Dans le montage de son projet, Didier Mattivi est rejoint par Hugues De Pra, ingénieur civil en électronique et passionné de vin lui aussi, il est d’ailleurs l’organisateur du Championnat de Belgique de dégustation à l’aveugle et l’animateur du site lesvins.be. Ses influences sont même italiennes car sa famille importe des vins, des mousseux et grappas ainsi que des vinaigres de Vénétie.

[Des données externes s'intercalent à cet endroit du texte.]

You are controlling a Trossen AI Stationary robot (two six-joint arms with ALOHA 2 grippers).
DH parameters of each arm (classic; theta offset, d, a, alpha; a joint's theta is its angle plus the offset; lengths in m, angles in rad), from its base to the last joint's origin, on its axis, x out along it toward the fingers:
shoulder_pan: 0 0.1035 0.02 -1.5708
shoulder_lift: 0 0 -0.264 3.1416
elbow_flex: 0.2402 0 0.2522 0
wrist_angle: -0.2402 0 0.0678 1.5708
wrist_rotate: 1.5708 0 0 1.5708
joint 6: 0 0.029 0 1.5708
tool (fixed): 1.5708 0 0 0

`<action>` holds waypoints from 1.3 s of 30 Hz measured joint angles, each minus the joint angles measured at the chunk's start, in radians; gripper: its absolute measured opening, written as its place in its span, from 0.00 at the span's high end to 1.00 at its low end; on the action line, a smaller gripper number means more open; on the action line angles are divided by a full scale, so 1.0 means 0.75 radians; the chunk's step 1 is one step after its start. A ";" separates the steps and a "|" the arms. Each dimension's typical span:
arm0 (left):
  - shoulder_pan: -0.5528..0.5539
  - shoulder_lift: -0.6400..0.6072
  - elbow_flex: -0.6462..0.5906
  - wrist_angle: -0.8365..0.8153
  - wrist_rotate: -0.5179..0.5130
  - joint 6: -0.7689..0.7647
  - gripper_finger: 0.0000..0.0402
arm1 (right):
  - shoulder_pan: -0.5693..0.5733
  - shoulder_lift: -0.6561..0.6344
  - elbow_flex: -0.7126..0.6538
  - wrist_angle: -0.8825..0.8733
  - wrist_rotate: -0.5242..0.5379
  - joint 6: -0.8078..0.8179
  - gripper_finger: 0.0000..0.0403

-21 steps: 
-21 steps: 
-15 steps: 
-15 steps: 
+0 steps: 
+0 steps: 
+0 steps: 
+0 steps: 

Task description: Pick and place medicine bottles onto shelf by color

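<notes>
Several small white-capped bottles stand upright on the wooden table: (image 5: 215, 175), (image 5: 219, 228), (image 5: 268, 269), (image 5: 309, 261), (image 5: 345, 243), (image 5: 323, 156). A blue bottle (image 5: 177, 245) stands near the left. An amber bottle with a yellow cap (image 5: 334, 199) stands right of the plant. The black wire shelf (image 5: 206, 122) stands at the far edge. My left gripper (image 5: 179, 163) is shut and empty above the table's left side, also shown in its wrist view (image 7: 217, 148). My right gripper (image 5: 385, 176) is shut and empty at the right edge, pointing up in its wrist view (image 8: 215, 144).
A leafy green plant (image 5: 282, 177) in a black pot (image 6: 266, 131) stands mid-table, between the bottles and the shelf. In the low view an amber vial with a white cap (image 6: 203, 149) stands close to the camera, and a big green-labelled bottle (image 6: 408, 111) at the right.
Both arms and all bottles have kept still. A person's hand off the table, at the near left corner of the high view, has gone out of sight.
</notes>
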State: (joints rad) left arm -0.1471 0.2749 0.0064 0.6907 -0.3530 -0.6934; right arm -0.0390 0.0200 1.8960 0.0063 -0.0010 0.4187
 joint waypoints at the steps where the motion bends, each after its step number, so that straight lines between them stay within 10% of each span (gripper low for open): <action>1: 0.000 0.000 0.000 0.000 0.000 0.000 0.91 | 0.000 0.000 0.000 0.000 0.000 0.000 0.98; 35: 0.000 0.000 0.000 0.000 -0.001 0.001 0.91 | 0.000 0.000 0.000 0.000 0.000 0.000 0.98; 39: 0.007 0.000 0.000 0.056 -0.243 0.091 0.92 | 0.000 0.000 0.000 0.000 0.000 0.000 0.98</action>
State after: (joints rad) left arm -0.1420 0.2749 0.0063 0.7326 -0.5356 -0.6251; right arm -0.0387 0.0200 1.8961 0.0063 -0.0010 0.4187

“J’ai découvert le monde du vin, explique Hugues, en faisant les vendanges à gauche et à droite, en voyageant, sur le terrain. J’ai rencontré les membres de la Confrérie de Villers-la-Vigne, je suis investi dans certaines coopératives ou domaines, comme “Vin du Pays de Herve” ou le Domaine W. J’ai rejoint Didier dans ce projet, dans lequel j’aimerais également aider les vignerons à prendre des décisions. Aujourd’hui, tout est empirique: le vigneron goûte son vin et décide qu’à un certain moment il est assez boisé, mais la question qui se pose est surtout : “la barrique qui est en face de moi-t-elle encore un potentiel pour travailler le vin comme je l’entends.”
Boiser ou pas?
Peu de vignerons belges utilisent aujourd’hui des barriques et dès lors une des premières réflexions est de déterminer s’il faut ou non boiser le vin wallon ou flamand?
“C’est pour cela que l’on travaille avec un tonnelier champenois, répond Hugues, car ce genre de questions se pose aussi pour les champagnes. On va être sur du bois qui va apporter de la micro-oxygénation plutôt qu’un transfert fort de tanins. Et cela se travaille au niveau de la chauffe aussi. Certains chauffes vont amener du bois très fondu plutôt que des choses agressives, où le bois prend le pas sur le vin. C’est un travail collaboratif entre le tonnelier et le vigneron pour avoir le fût optimal par rapport à ce que la personne veut en faire a.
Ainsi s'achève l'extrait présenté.